嫌な事でも思い出したかのように、冷たく言い放った知詠子。駐車場で乱闘を制した3人に会うために"少し待ってて"と言って部屋を後にした。



 *



「この後の処理が大変ね」


駐車場に横たわる、20前後にもなる不良の集団を眺めながら知詠子はぼやく。気絶している1人を蹴ると、満身創痍で目を開ける。1発でやられても威力は相当だったに違いない。対して乱闘に参加していた辰実も饗庭も駒田も、汗1つかいていないのだから如何に差があるか分かる。


「ちょっと」

「な…、何…?」


「早く消えな、クソ野郎」


這うように起き上がろうとする男の尻を、硬いヒールで蹴りつける知詠子。蹴られた男も痛そうな声を上げてうつ伏せに倒れる。そして素早く起き上がり、(知詠子への恐怖が大半だろうけど)足早に逃げ去ろうとする。


「他の奴も連れて行きなさい!」

「ひえぇぇ」


半泣きになりながら、気絶した不良達が叩き起こされ全員が撤収するのを見守る事数分。


「あれ、あのスカした野郎は?」

「何じゃ黒さんに"ありがとうございました"だけ言うて帰りましたわ。」

「あらそう。…そっちの方が都合いいから助かるんだけど。」


どうやら、知詠子は古浦の事をあまり良くは思っていなかったようだ。


「それで店長さん、相談なんだけど」

「あの子なら、暫くうちに泊めるよ」

「泊めたら泊めたで"男子禁制"とか言って追い出されるんじゃないの?」


冗談を言って笑う知詠子に、辰実は眉を曲げて反応する。


「俺ん家は無理だぞ、嫁がいるから」

「できたて夫婦の家に泊まるぐらいならビジネスホテルに泊まるよ」

「そうか?いい家庭だと思うんだけどなー。」

「いい家庭だから居づらいんだよ」


"けっ"と一言笑って、冗談に乗っかった饗庭も険しい顔に戻る。


「…チエさん、阿呆2人が落としていった携帯、回収しとります。」

「撮影してたんなら、今回の証拠も入ってるでしょう。…その他諸々分かる事があれば"より"逮捕がしやすくなるわ。」


"面倒な書類は一筆お願いね"とキツい目をした知詠子に言われ、覚悟を決めた割には駒田も悲しそうに"へい"と答える。余程、書類作業が嫌いなようであった。

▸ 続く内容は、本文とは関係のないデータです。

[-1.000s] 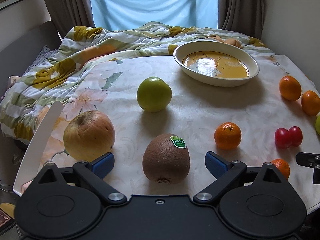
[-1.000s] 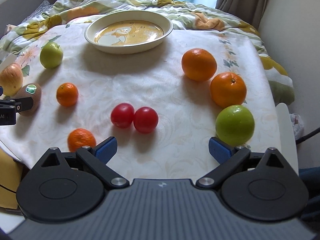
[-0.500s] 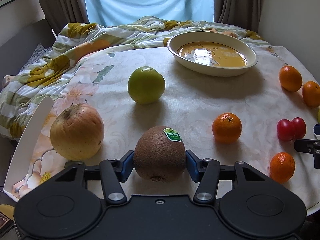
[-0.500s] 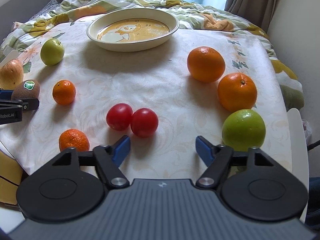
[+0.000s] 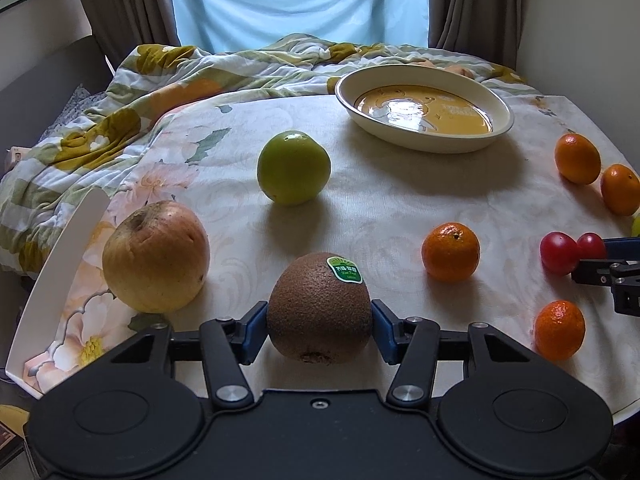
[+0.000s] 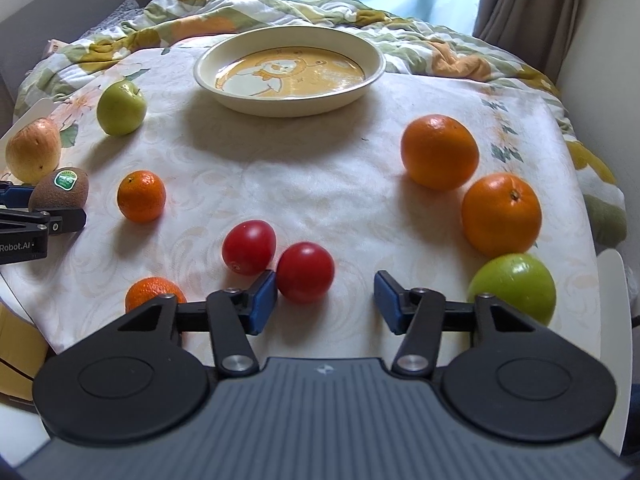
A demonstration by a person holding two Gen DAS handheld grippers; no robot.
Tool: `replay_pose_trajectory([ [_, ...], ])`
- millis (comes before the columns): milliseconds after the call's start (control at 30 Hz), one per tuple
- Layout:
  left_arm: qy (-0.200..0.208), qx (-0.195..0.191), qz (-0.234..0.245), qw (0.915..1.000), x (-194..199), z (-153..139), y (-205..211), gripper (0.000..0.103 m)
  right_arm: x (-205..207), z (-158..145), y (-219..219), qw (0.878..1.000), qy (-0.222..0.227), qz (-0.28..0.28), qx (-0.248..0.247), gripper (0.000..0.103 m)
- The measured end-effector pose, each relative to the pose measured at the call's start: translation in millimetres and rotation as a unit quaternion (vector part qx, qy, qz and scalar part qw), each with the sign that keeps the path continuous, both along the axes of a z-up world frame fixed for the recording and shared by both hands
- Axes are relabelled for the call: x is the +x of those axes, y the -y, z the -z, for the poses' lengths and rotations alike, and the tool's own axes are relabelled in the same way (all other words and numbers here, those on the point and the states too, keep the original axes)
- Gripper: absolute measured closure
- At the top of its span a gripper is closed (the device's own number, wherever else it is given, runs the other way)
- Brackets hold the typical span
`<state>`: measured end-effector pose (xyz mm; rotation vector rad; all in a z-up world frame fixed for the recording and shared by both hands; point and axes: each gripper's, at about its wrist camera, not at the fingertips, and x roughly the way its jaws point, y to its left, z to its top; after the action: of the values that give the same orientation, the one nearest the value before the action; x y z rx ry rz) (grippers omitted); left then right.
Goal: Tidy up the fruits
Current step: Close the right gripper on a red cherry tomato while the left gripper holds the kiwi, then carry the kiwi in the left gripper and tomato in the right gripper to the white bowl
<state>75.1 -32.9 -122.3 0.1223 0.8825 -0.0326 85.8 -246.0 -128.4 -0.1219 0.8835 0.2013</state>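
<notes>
A brown kiwi (image 5: pixel 316 304) with a green sticker stands on the tablecloth, and my left gripper (image 5: pixel 320 332) is shut on it, both blue pads against its sides. In the right wrist view, two red tomatoes lie side by side. The nearer tomato (image 6: pixel 306 272) sits between the jaws of my right gripper (image 6: pixel 326 300), which are closing. The left pad touches it and the right pad stands well clear. The other tomato (image 6: pixel 249 247) lies just left of that pad. A cream bowl (image 6: pixel 288 106) with a yellow picture stands at the back.
A yellow-red apple (image 5: pixel 156 256) and a green apple (image 5: pixel 294 168) lie left of the kiwi. Mandarins (image 5: pixel 451 252) (image 5: pixel 559 330) lie between the grippers. Two oranges (image 6: pixel 439 152) (image 6: pixel 502 214) and a second green apple (image 6: pixel 512 288) lie at the right edge. A flowered quilt (image 5: pixel 120 120) lies behind.
My left gripper closed onto the kiwi and holds it. My right gripper narrowed from wide open and shifted so that the nearer tomato now sits between its jaws.
</notes>
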Motion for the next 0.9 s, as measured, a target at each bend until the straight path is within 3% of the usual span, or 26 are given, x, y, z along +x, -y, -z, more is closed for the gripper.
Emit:
replay_pose_trajectory([
  [67,0.002,-0.001,0.000,1.0000,-1.6,-0.9,-0.2,0.045,0.3,-0.5,-0.9,1.000,0.000,-0.009,0.004,0.057],
  [433,0.023,-0.007,-0.001,0.9997,-7.5,-28.0,2.9,0.045,-2.0,-15.3,-1.9,1.000,0.000,-0.004,0.011,0.058],
  [900,0.074,-0.026,-0.018,0.9968,7.9,-111.6,4.0,0.045,5.8,-92.4,9.7,0.999,0.025,-0.002,0.032,0.058],
])
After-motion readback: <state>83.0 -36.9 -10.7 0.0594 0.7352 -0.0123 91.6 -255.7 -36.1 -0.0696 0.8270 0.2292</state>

「"現行犯"だったら警察側の話は早かったんだけど、まさか川に飛び込んで逃げるなんてね。」

「…そうか、"現行犯"にはならないのか。」


「暫く怜子ちゃんに近づかないと言うのであれば、まあいいわ。」

「近づく事は無いだろう。…次に何するかは大体の予想がついてる。」

「あらそう」


「とりあえず警察は証拠の整理でもやっててくれ。アレは後々"出頭させる"から。」

「大きく出たわね」


ぶっきらぼうな辰実の表情を、覗き込むように知詠子は視ていたが"納得がいった"ように目を逸らす。"だったらちゃんと出頭させなさいよ?"と愛想悪く答え、駒田を連れて現場を離れて行った。


「ほな黒さん、また」

「次は食事でも行きましょう」

「苺パフェの美味しい店がありますわ、そこで」


(あの体だと普通のパフェ1個では足りないだろうな…)


大柄な饗庭を更に1周り大きくした、大楯のようにも見える駒田の背が運転席に消えた所で、怜子が駐車場にやって来る。旅行用のキャリーバッグを引っ提げて、"泊まる準備"はもうできていたようであった。


「ごめんなさい、こんな事になってしまって…」

「君は被害者だろう?気にする事はない。それよりも膝の怪我は大丈夫か?」


擦りむいた膝には、大きめの絆創膏が貼られている。


「愛結と、娘が3人いるから窮屈なのは少し我慢してくれ。後は"ほぼほぼ"良いと言ってくれるが愛結に電話を。」


とか言いながら、愛結に電話を掛けて話をしている辰実であった。"篠部ちゃんを泊めさせて欲しい"と言った時に電話口から"ちょっと何があったの!?"と大きな声が聞こえる様子に、珍しく辰実が焦っていた様子ではあった。